Bien que la crise sanitaire du Covid-19 ait fortement ralenti le secteur du tourisme, elle a également donné l’opportunité aux différents acteurs de transformer leurs activités pour les rendre compatibles avec un monde plus durable.
Réduire les émissions du secteur nécessite tout d’abord de les mesurer pour en comprendre les principaux enjeux. L’ADEME, dans un récent rapport “Bilan des émissions de gaz à effet de serre du secteur du tourisme en France” estime que le tourisme représente 7,5% du PIB français en 2019, et est responsable de 11% des émissions territoriales de gaz à effet de serre (GES).
D’après le rapport, le transport représente plus des trois quarts des émissions du secteur dont deux tiers sont dus aux déplacements des visiteurs pour se rendre et repartir des sites touristiques.
Deux paramètres majeurs influent sur les émissions de GES causées : la distance parcourue et le mode de transport. L’avion génère plus de la moitié des émissions, pour seulement 12% des voyages. Le rapport souligne également la part prépondérante des visiteurs étrangers (80% des émissions de ce poste) ayant de plus longues distances de trajet. D’autre part, les voyages internes présentent un potentiel de réduction important à travers le report modal notamment, en privilégiant le train plutôt que la voiture par exemple.

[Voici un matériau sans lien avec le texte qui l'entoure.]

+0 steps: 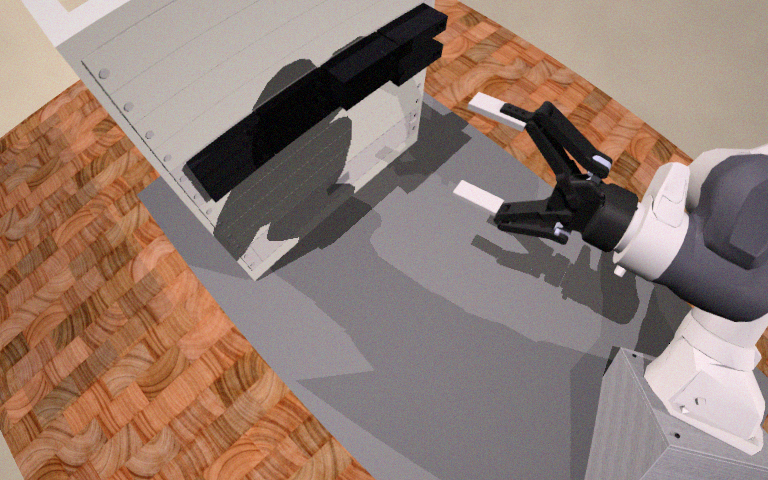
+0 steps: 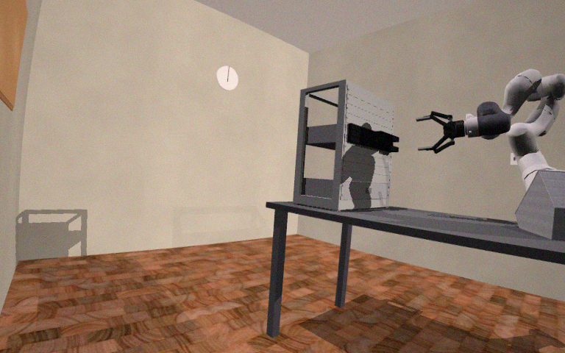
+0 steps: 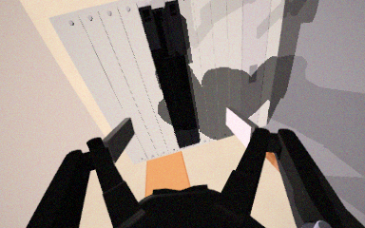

Ces enseignements tirés des chiffres nationaux se vérifient dans le bilan carbone du Centre Juno Beach. Ce musée et lieu culturel accueillait en 2019 plus de 100.000 visiteurs pour rendre hommage aux Canadiens qui ont perdu la vie au cours de la Seconde Guerre mondiale. La démarche initiée pendant le Covid a été l’occasion de lancer la réalisation d’un premier bilan carbone (exercice renouvelé deux fois depuis) et de mettre en place une réelle stratégie RSE à 360° dont le bilan carbone a été la porte d’entrée.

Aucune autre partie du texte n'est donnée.